To address this unmet need, we have initiated a project to develop a rapid, field-deployable diagnostic kit capable of differentiating CSF from nasal discharge in real-world environments such as the operating room, emergency department, and outpatient clinic. From the outset, this project has emphasized interdisciplinary collaboration, particularly between neurosurgeons, otolaryngologists, and materials scientists. The involvement of otolaryngology is essential, as both the clinical characteristics and anatomical origins of nasal secretions must be considered to achieve accurate differentiation.
In the current exploratory phase, we are focusing on candidate biomarkers that may provide both specificity and practicality for rapid detection. Beyond β2-transferrin, which has established clinical utility, we are investigating proteins including S100β, prostaglandin D synthase (hematopoietic isoform), Tau protein, and SPP1. While clinical sample collection has not yet commenced, preliminary validation is being conducted using simulated fluid testing and biosensor platform evaluation. These preclinical studies aim to confirm feasibility and optimize assay conditions before transitioning to patient-derived samples. Subsequent validation with clinical specimens will be carried out in collaboration with the otolaryngology department to ensure translational accuracy and applicability.

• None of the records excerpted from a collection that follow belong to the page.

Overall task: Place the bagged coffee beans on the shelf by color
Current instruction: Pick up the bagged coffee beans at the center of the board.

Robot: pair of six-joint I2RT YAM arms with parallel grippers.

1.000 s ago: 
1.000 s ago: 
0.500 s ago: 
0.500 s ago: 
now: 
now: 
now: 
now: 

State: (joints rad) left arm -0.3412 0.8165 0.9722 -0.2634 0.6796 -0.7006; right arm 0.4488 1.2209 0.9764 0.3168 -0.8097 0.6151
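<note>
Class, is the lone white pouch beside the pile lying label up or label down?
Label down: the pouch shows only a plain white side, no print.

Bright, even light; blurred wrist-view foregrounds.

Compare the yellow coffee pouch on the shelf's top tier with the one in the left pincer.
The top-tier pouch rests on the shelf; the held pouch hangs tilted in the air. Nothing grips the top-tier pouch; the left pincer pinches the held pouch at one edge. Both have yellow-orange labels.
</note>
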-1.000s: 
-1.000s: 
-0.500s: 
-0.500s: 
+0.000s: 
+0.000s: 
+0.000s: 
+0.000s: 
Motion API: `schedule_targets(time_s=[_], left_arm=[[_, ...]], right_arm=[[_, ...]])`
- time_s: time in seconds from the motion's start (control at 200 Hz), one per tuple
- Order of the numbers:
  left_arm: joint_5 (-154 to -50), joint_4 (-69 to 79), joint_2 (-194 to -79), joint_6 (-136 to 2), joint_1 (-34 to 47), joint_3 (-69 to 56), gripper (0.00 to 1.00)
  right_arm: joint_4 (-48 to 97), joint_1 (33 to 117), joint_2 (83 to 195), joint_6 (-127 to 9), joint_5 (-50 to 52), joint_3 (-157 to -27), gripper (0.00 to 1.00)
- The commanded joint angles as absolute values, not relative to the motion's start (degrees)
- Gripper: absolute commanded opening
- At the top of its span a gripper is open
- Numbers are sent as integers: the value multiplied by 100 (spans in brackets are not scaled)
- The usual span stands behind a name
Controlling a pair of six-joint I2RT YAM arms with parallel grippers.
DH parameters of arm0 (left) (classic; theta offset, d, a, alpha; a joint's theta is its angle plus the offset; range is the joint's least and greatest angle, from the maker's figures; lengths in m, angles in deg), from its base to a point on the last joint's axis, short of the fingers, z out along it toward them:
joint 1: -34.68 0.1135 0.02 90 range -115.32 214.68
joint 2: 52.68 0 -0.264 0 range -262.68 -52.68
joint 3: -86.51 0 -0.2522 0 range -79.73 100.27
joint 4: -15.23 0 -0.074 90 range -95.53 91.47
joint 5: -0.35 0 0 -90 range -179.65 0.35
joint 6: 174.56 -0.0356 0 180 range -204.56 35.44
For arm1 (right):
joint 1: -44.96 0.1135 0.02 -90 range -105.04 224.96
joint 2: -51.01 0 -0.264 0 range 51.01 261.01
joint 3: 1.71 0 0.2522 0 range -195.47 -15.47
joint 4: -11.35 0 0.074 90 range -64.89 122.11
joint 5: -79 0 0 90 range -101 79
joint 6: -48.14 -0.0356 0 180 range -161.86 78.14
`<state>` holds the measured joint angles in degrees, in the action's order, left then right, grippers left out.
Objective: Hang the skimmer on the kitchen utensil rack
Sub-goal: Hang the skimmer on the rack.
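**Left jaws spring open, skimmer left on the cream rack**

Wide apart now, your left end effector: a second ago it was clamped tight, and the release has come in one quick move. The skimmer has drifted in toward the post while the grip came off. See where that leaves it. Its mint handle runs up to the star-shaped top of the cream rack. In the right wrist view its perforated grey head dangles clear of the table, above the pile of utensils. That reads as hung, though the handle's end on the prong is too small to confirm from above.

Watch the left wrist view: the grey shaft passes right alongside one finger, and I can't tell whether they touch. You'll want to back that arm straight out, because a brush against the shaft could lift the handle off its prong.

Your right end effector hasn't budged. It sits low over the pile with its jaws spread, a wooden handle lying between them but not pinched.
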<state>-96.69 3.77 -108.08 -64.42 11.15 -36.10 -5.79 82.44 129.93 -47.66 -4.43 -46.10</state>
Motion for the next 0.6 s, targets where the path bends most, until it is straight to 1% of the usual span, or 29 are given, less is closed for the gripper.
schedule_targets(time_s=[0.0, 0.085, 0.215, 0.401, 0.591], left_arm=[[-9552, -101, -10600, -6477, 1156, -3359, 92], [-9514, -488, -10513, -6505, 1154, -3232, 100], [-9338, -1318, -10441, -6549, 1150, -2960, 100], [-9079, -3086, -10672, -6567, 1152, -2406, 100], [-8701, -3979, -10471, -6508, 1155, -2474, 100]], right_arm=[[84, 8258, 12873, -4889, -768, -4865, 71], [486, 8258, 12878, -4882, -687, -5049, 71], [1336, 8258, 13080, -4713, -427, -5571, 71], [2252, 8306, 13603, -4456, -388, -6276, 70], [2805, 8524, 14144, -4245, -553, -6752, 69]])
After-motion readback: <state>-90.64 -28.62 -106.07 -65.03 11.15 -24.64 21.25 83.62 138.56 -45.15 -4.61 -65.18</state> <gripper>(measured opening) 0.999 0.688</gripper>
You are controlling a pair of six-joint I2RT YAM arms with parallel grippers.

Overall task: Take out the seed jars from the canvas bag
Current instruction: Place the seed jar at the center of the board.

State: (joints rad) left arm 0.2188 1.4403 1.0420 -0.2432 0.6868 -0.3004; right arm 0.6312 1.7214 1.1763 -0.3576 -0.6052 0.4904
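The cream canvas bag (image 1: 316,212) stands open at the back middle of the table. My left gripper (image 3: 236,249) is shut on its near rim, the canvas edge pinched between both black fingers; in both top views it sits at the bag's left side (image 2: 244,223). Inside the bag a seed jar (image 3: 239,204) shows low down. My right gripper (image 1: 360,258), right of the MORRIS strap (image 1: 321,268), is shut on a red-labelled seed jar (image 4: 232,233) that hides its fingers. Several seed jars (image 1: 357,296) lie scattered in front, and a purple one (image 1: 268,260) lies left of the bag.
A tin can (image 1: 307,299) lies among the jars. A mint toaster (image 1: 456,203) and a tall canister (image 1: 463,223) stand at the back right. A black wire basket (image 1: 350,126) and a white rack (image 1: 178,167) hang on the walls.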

Although still in its early stage, this project directly addresses a recognized diagnostic gap in skull base surgery and traumatic CSF leak management. By integrating clinical expertise and biosensor technology, we aim to develop a rapid and practical diagnostic tool that enhances intraoperative and perioperative safety and improves outcomes in patients with suspected CSF leakage.